Response to October's Essay

October 9, 2017

How WW II American Leaders in North Africa Learned to Disregard the Interests of Jews

By Michael Doran

Old fashioned anti-Semitism played a role, but the greater part had to do with a fear, justified or not, of provoking the Arabs.

While researching and writing my recent book, Ike’s Gamble, which tracks the evolution of President Eisenhower’s Middle East policy, a question nagged at me.
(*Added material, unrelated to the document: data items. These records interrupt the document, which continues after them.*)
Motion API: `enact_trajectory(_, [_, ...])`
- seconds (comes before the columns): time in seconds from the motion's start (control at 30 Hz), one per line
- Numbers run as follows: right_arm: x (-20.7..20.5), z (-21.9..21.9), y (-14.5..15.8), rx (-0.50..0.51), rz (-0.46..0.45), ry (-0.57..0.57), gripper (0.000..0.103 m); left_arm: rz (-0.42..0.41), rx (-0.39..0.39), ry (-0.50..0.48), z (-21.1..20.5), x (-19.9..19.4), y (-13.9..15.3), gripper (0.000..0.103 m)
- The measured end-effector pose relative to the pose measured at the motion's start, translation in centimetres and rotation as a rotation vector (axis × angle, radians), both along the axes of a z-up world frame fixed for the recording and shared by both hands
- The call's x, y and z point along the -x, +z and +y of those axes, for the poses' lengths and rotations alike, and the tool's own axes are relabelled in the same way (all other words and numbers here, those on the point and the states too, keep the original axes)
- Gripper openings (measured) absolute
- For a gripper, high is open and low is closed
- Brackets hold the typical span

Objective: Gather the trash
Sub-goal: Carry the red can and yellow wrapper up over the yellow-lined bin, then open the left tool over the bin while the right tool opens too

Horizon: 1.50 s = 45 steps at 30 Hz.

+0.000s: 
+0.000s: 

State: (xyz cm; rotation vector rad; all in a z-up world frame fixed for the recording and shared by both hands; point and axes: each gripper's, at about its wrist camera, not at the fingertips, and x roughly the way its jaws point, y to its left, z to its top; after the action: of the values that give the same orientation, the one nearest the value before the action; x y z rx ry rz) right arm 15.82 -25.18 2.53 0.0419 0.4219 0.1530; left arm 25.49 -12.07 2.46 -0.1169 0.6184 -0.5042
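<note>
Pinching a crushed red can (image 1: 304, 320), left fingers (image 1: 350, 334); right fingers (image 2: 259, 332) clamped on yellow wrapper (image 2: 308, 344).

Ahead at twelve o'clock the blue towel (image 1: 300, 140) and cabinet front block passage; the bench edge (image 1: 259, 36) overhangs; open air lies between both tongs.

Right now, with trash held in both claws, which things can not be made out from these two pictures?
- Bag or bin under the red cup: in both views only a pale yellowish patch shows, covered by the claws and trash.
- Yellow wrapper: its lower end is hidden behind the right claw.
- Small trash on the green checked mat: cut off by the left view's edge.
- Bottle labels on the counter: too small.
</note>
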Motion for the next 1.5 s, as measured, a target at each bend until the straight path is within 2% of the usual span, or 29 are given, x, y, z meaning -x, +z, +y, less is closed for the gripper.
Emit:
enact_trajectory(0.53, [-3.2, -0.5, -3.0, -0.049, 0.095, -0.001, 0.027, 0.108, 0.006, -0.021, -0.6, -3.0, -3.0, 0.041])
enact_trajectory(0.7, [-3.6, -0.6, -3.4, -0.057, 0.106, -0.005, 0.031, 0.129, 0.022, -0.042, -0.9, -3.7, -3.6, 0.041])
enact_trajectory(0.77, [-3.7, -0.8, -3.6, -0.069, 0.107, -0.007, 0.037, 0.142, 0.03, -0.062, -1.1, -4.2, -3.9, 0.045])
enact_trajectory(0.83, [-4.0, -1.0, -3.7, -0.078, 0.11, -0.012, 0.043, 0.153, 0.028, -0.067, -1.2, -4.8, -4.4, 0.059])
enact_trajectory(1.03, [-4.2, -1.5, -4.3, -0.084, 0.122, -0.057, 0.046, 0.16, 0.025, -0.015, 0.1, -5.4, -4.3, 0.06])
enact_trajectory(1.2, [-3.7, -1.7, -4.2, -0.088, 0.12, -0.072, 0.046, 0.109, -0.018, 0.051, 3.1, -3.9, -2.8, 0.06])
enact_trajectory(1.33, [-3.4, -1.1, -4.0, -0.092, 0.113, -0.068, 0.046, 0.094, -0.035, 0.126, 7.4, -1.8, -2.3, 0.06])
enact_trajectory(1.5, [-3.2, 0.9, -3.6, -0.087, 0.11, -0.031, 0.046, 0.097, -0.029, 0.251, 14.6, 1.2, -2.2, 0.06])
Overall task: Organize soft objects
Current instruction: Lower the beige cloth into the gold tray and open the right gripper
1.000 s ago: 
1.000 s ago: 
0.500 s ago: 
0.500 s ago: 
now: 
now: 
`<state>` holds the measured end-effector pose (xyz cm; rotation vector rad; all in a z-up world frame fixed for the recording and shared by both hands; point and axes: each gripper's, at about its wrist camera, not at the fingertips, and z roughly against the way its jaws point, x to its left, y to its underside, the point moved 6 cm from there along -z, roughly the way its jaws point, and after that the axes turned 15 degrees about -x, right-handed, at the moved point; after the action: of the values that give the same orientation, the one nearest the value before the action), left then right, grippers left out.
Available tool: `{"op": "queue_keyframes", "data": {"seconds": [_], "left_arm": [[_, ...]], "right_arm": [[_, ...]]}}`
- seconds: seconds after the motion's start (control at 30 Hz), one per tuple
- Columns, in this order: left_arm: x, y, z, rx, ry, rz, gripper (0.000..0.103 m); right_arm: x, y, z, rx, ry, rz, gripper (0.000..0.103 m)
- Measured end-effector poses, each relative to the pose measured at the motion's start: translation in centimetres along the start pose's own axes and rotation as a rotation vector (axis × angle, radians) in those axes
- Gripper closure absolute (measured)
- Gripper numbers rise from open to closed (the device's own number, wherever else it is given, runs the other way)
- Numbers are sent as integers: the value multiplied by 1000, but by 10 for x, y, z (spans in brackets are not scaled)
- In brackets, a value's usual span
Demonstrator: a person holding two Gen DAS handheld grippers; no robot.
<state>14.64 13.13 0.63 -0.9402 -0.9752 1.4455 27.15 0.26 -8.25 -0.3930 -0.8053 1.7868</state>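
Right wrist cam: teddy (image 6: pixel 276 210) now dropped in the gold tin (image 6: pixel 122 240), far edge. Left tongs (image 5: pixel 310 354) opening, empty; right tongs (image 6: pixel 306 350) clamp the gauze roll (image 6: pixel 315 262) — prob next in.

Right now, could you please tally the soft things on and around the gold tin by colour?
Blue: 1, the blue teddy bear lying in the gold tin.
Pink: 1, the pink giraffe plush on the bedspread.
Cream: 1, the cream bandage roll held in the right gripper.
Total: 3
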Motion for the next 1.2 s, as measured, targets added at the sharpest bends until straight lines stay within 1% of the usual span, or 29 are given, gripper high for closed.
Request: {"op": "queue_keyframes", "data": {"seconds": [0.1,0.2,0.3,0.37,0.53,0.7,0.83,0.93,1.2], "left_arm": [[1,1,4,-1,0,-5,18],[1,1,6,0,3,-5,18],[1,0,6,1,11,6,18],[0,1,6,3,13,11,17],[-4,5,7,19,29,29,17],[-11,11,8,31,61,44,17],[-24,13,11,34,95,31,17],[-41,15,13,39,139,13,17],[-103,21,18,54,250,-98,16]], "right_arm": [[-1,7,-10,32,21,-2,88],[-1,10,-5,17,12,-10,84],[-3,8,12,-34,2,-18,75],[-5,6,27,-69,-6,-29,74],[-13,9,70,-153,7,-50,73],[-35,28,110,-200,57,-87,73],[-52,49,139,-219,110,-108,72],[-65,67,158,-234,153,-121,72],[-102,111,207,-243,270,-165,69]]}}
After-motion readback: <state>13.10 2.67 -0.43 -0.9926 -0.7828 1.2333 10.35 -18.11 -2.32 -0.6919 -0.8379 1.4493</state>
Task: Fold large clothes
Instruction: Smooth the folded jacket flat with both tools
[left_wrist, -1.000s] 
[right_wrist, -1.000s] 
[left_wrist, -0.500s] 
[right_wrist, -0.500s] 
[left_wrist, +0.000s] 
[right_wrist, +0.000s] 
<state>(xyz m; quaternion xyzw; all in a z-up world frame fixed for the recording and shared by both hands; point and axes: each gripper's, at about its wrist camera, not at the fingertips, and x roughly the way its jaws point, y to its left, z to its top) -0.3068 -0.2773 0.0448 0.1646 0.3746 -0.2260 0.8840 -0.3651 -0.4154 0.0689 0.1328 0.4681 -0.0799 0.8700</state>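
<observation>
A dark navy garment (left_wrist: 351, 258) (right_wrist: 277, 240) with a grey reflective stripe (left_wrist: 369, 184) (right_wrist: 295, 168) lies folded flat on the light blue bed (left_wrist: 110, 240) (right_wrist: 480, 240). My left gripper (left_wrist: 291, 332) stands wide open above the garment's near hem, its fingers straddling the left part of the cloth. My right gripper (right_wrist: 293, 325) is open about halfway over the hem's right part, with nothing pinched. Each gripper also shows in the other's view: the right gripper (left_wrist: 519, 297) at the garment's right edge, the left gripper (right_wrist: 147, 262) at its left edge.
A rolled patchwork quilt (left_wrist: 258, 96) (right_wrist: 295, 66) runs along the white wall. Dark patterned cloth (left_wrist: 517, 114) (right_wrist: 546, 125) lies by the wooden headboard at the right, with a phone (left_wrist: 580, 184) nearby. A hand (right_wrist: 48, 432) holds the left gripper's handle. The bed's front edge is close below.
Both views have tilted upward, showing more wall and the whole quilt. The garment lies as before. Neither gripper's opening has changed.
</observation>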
What enduring lessons did Eisenhower, as the commander of the North Africa campaign (1942-1943) in World War II, learn from this, his first experience of the Arab world? By the time it came to sending the book off to the publisher, I still hadn’t found an answer. Robert Satloff, I can jealously say, has now given us one.

Satloff’s essay in Mosaic, “The Jews Will Have to Wait,” represents countless hours of research in primary sources in several languages, not to mention interviews conducted halfway around the globe. It shines a bright light on a little-known episode, which, Satloff claims, was far more consequential than we have realized. And his core conclusions are persuasive. Yes, we should indeed consider Operation Torch, the November 1942 Allied invasion of North Africa, to be the beginning of the story of American engagement in the Middle East. And yes, views about the Middle East that crystallized in the minds of American officials at that time did indeed influence United States foreign policy for years thereafter.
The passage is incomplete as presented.